# Bulk Tungsten Weights



## fender66 (Dec 10, 2012)

Hey guys....I'm looking to buy some bulk tungsten weights (the only way I can afford them).

I had a website that I was going to order from, but they've been down for maintenance for several weeks now and I'm betting are out of business. (bulktungsten.com)

I can do a search for them myself, but I want to look at places that you can recommend from experience first.

Let me know if you have any suggestions.


----------



## DocWatson (Dec 11, 2012)

No experience, but you might try https://www.tungstenbythepound.com/. Was the site you were interested in https://www.bulktungsten.com ?? Found that here.


----------



## russ010 (Dec 11, 2012)

I can offer discounts on Picasso tungsten - but you won't get deals like you can when you buy in bulk. 

Here's the link, and the code to get 20% off is 20off2011 -- https://www.picassooutdoors.com/?click=55


----------



## fender66 (Dec 11, 2012)

DocWatson said:


> No experience, but you might try https://www.tungstenbythepound.com/. Was the site you were interested in bulktungsten.com ?? Found that here.

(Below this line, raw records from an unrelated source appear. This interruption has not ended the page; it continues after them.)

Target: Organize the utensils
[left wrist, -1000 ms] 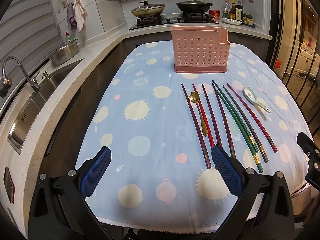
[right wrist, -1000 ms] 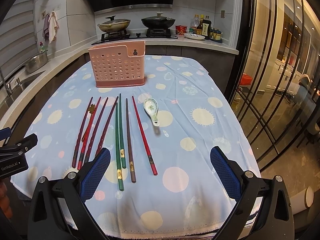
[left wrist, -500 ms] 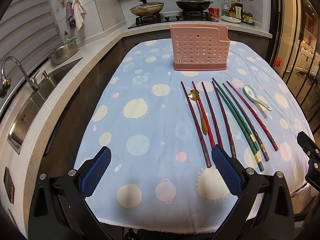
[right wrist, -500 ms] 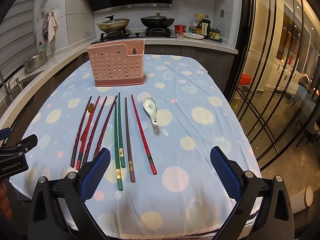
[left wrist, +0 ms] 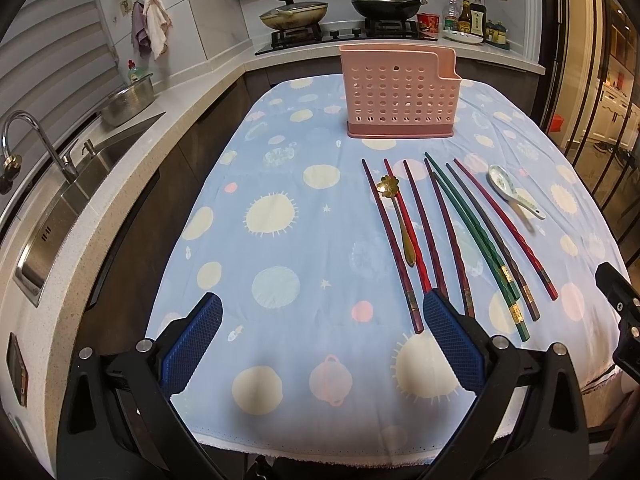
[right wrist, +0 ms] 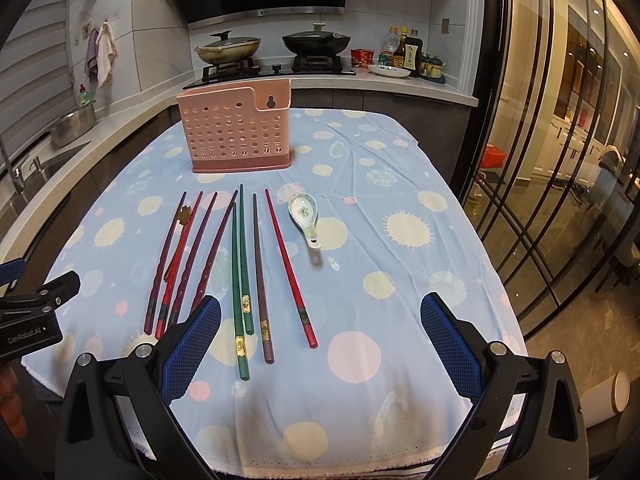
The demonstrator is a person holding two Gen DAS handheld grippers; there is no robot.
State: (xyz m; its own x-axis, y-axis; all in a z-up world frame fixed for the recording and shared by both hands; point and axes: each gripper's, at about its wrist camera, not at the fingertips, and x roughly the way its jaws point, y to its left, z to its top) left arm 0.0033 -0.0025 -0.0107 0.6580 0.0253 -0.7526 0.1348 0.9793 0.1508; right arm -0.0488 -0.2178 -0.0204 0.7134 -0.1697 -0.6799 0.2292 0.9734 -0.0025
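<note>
Compared with a second ago, both views sit a touch nearer the pink utensil holder (left wrist: 400, 94), which stands a little lower in each picture; nothing on the cloth has moved.

The counter (left wrist: 280, 240), under a blue cloth with pale circles, carries everything. The pink utensil holder is the landmark: upright at the far end, perforated, with a stepped rim and a darker base. Just in front of it the chopsticks (left wrist: 440, 232) lie in a loose fan, points toward the holder: dark red and bright red ones on the left, two green ones (right wrist: 240, 272) in the middle touching along their length, then a brown and a red one. A small gold spoon (left wrist: 394, 212) with a flower-shaped bowl lies across the left red sticks. In front and to the right of the holder, apart from the sticks, rests a white ceramic spoon (right wrist: 306, 216), bowl up.

The left tongs (left wrist: 322, 344) hang spread wide over the near edge, gripping nothing. The right tongs (right wrist: 320, 344) are equally wide apart and empty, above the sticks' gilded ends.
</note>
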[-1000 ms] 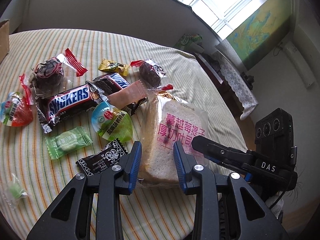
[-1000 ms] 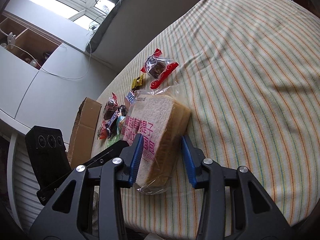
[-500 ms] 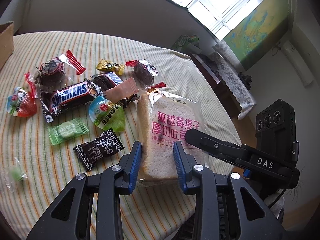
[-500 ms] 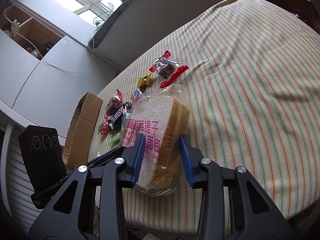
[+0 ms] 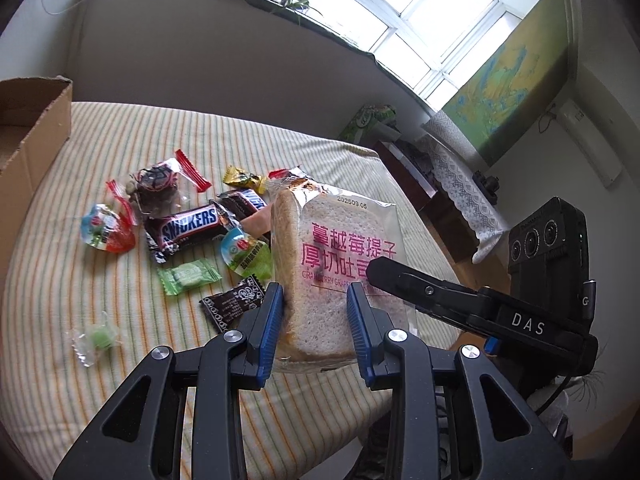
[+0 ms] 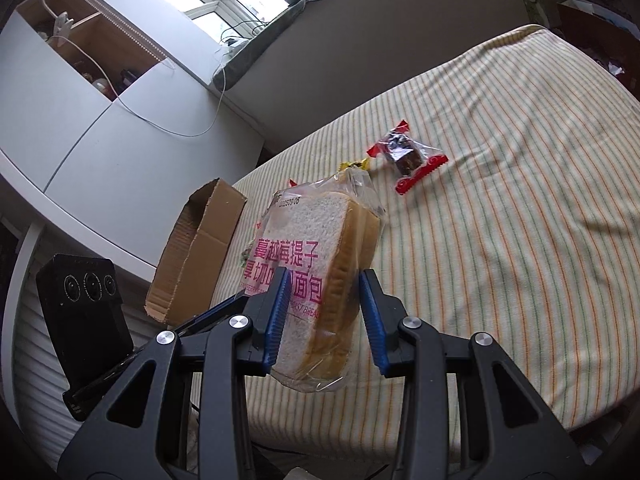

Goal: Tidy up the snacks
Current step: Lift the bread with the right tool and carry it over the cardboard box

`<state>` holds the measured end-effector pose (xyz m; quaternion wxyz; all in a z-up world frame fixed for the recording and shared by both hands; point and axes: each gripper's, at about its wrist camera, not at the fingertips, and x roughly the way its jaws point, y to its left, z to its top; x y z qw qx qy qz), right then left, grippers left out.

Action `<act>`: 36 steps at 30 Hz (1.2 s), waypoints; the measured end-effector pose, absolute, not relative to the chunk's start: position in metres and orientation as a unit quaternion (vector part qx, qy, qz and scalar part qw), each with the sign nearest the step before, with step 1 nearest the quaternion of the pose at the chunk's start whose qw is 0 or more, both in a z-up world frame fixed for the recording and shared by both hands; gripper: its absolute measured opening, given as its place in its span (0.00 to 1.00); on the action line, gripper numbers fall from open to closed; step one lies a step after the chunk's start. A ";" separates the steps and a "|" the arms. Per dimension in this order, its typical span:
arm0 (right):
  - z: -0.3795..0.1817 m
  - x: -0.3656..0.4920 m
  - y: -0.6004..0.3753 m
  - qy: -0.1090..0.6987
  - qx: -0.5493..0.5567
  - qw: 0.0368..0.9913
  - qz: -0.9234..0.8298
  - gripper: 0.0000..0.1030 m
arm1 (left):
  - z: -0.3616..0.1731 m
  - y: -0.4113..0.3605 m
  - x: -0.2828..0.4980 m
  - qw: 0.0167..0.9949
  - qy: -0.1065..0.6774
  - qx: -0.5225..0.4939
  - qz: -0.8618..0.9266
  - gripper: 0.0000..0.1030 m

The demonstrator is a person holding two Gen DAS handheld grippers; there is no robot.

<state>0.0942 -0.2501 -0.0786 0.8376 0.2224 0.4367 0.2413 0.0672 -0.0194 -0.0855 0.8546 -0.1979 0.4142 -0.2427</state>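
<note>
Only the left view shows the Snickers bar (image 5: 188, 226) beside the bread (image 5: 332, 272).

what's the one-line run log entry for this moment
step: lift bread | left gripper: shut on bread pack | right gripper: shut on bread pack | box: open, beside

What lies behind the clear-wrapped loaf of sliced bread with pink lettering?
In the right wrist view, behind the bread loaf a yellow candy wrapper and a red wrapper tip peek out. The loaf covers the rest of the snack pile; the brown cardboard box stands beside it.
</note>
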 end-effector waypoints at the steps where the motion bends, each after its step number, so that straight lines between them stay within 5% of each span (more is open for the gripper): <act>1: -0.076 0.093 -0.245 0.435 0.219 0.838 0.245 0.36 | -0.083 -0.014 0.065 0.857 0.410 -0.200 -0.240 0.30; 22: -0.030 0.107 -0.071 0.425 0.115 0.824 0.356 0.36 | -0.056 0.135 0.021 0.894 0.337 -0.262 -0.136 0.30; 36: -0.047 0.121 0.041 0.445 0.057 0.793 0.411 0.36 | -0.074 0.222 0.009 0.897 0.324 -0.296 -0.049 0.30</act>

Yes, Doc.....that's the site I was interested in. They had decent prices and I guess I just waited too long to make my move.


----------



## fender66 (Dec 11, 2012)

russ010 said:


> I can offer discounts on Picasso tungsten - but you won't get deals like you can when you buy in bulk.
> 
> Here's the link, and the code to get 20% off is 20off2011 -- https://www.picassooutdoors.com/?click=55



Thanks Russ...I'll check them out.


----------